Since the end of the 3rd or the beginning of the 2nd century BCE, Persis had been ruled by local dynasts subject to the Seleucid Empire. They held the ancient Persian title of frataraka ("leader, governor, forerunner"), which is also attested in the Achaemenid era. The Achaemenid Empire, which had a century earlier ruled most of the Near East, originated from the region. The frataraka themselves emphasized their close affiliation with the prominent Achaemenid King of Kings, and their court was probably at the former Achaemenid capital of Persepolis, where they financed construction projects on and near the Achaemenid plateau. The frataraka had traditionally been regarded as priestly dynasts or advocates of religious (and political) opposition to Hellenism, however, this is no longer considered the case.

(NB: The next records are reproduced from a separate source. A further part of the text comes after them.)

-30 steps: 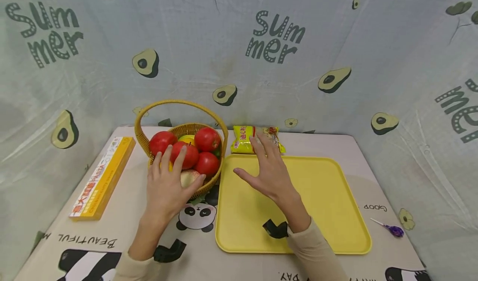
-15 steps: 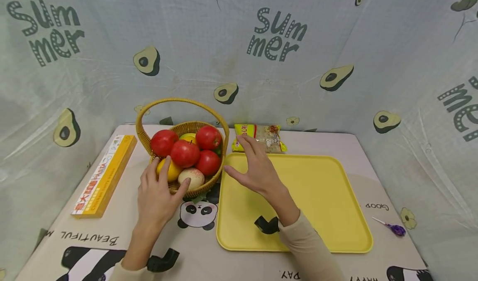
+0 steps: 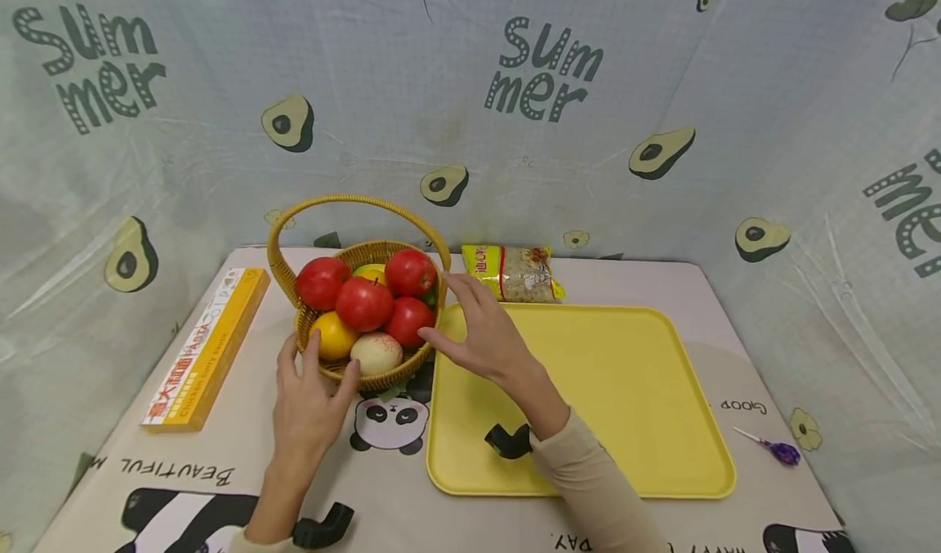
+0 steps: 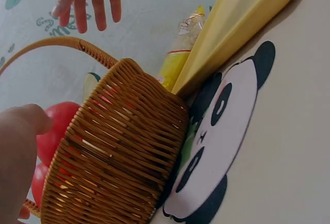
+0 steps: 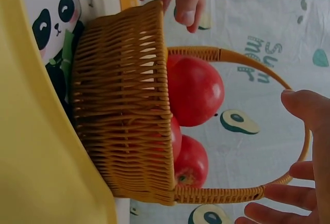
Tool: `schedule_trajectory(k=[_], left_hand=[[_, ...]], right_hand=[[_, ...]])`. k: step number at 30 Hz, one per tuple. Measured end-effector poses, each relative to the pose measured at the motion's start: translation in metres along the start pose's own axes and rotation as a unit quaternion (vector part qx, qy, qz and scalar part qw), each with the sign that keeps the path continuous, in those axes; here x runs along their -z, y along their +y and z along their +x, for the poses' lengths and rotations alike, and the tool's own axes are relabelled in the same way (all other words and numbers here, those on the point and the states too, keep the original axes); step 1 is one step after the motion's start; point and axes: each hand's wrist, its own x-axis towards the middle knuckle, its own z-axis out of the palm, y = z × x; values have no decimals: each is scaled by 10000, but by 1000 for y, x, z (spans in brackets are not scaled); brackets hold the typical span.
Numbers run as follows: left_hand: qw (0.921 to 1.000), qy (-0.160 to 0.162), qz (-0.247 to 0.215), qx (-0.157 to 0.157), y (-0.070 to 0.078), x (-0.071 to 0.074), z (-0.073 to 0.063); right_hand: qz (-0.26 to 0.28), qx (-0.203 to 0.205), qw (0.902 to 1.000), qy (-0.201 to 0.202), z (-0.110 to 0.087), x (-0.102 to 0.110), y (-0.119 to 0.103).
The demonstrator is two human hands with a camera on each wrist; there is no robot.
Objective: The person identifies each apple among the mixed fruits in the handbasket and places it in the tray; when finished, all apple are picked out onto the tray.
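My left hand is held loosely spread at the near left side of the wicker basket, thumb apart from the fingers and gripping nothing. My right hand is just as loose and holds nothing, its fingers pointing forward at the basket's right side. The basket stands just ahead of and between both hands. From my head, the right fingertips overlap its edge; my left wrist's view shows that hand raised above the rim with a gap. Whether my left fingertips touch the weave, I can't quite tell.

Only the head view looks down on the full heap: red apples on top, a yellow fruit near my left fingertips and a pale speckled fruit by that thumb. The wrist views show the slatted sides instead.

Below my right forearm and out to its right lies a yellow tray. A snack packet lies beyond my right hand, a pasta box left of my left, and a purple lollipop well right of my right hand.
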Motion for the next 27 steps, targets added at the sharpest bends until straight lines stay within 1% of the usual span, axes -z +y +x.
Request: schedule_trajectory(k=[5, 11, 14, 16, 21, 27], left_hand=[[9991, 173, -361, 128, -6, -5, -3], [9981, 44, -467, 411, -12, -11, -4], [9976, 22, -497, 483, -15, -13, -4], [9975, 47, -507, 493, -16, -14, -5], [9975, 85, -513, 481, -18, -15, -6], [9974, 70, -549, 461, -17, -15, -7]], right_hand=[[106, 52, 9999, -62, 3, -7, -3], [177, 97, 9997, -124, 11, -15, -8], [291, 114, 9993, -227, 16, -20, -10], [405, 36, 9985, -357, 19, -23, -11], [633, -391, 9951, -654, 30, -31, -13], [686, -518, 9929, -824, 42, -40, -17]])
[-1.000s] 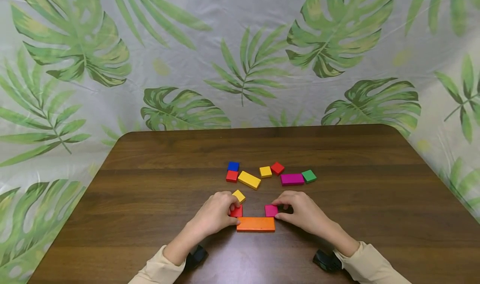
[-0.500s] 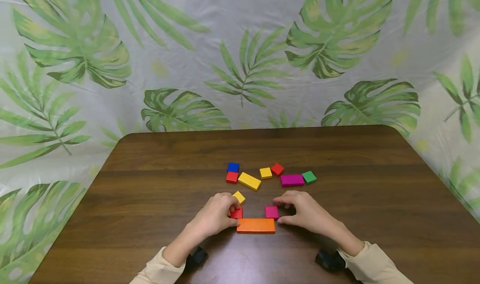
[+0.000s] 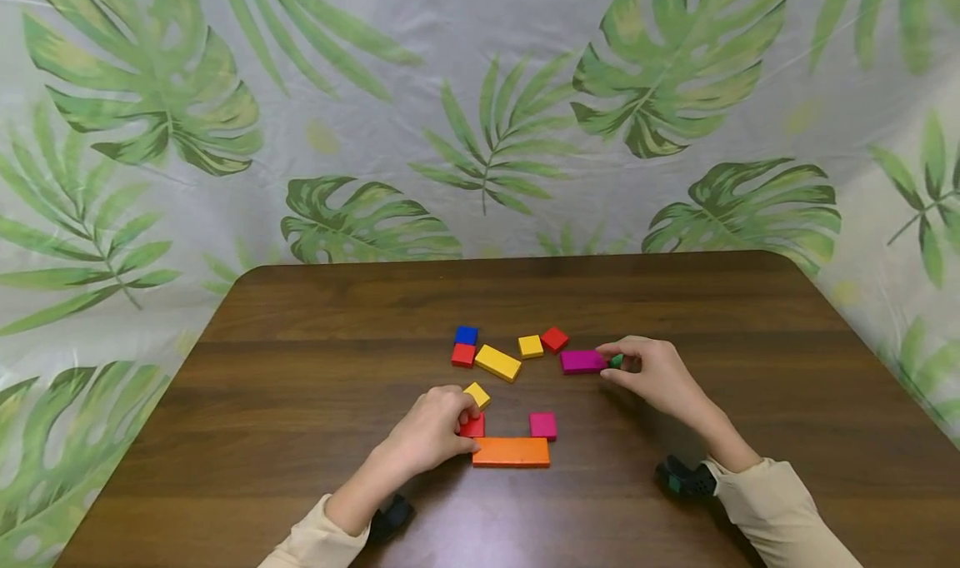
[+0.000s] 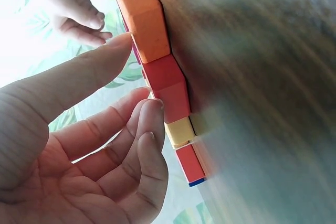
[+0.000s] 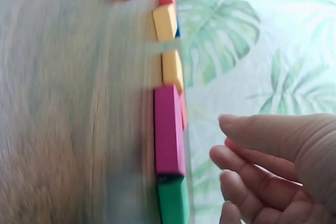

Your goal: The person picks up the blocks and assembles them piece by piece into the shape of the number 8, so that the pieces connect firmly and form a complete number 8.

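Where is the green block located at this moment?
In the head view, the green block is the rightmost block, beside the right end of the magenta block, partly hidden by the right hand.

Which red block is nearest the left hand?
The red block beside the orange block, partly hidden by the left hand; the other two red blocks lie farther back.

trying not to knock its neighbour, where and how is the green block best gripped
Probably pinch the green block across its near and far faces, coming from the right, where the right hand is. Its left side sits against or very close to the magenta block, leaving little room there, while the near face shows bare in the right wrist view.
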`<state>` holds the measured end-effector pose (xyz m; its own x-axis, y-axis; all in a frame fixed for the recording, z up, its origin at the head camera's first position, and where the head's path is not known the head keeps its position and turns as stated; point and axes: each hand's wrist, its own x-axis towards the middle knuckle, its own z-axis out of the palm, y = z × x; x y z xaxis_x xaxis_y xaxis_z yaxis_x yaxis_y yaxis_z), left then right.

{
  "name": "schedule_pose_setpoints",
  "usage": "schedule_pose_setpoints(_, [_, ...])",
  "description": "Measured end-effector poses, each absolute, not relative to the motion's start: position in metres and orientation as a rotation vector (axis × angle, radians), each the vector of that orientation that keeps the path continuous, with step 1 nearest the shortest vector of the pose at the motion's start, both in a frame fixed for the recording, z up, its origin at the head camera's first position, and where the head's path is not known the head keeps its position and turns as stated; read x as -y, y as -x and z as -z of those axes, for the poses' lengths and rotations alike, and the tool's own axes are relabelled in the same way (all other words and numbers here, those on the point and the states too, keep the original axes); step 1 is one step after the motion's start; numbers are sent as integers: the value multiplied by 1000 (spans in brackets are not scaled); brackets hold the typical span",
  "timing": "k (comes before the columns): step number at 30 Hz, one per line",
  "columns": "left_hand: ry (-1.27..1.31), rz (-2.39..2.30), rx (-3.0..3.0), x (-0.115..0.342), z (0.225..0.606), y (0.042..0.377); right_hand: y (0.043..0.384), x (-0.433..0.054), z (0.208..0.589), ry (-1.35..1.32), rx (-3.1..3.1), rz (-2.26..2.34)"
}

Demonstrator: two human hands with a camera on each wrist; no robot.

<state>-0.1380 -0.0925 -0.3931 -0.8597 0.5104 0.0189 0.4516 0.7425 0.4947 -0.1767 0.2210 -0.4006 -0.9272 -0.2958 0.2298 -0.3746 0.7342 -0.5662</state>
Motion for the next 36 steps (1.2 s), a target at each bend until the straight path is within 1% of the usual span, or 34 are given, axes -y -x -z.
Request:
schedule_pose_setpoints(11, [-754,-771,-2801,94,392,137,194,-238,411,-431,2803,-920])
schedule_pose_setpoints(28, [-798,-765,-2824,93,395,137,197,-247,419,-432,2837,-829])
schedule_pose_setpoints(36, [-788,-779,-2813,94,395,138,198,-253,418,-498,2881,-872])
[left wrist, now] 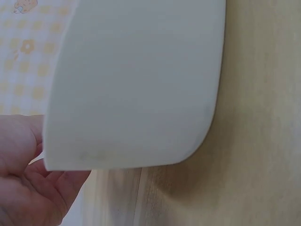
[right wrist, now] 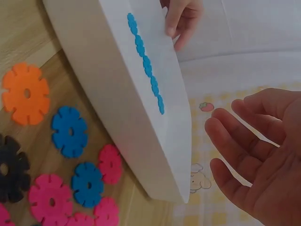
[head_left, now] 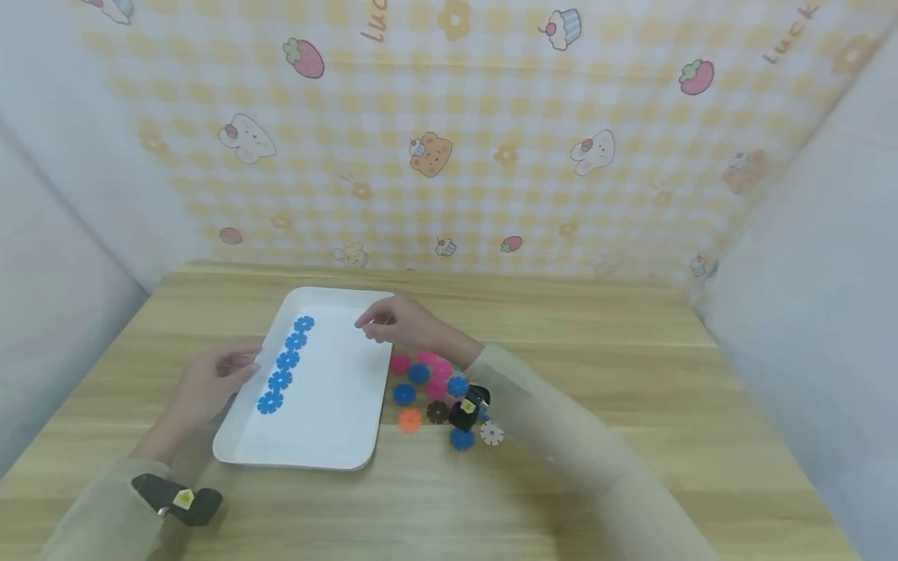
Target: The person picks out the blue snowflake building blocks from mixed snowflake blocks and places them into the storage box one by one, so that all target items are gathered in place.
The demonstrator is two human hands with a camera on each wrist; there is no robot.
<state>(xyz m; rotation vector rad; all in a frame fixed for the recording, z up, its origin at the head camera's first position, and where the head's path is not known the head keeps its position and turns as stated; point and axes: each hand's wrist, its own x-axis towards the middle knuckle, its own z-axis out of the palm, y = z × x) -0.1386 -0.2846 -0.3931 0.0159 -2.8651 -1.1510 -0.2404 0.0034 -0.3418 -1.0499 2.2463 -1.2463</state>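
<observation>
The left hand [head_left: 206,382] has thumb and fingers bent at the left rim of the tray [head_left: 330,389], lightly gripping it; the right hand [head_left: 407,321] hangs over the tray's far right side with its fingers loosely bent, a gap between thumb and fingertips, and nothing in it. Five blue discs lie in the tray as a row [head_left: 288,359] along its left side; whether they are linked or only touching, I cannot tell. The loose discs [head_left: 436,387] lie on the table [head_left: 449,499] just beside the tray's right wall, under the right sleeve [head_left: 561,421] and wrist camera [head_left: 463,414].

The likeliest trouble, I judge, is that sleeve or camera; if the forearm dips, it could drag the loose discs apart; a tug by the left hand could slide the tray and, if its discs are not linked, bend the row; thin, crowded discs may also come up two at once, or in the wrong colour, since pink and blue lie mixed together.
</observation>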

== Chronology of the frataraka ==
The traditional view of the chronology of the frataraka dynasts was originally; Baydad, Ardakhshir I, Wahbarz, Wadfradad I and Wadfradad II. However, recent findings of Persis coins have led to more a likely chronology; Ardakhshir I, Wahbarz, Wadfradad I, Baydad and Wadfradad II.

==Rule==
On the reverse of his coins, Bagadates is depicted standing in front of a Zoroastrian fire-altar, or seated in majesty holding a staff of authority and possibly a pomegranate in his left hand (illustration, left).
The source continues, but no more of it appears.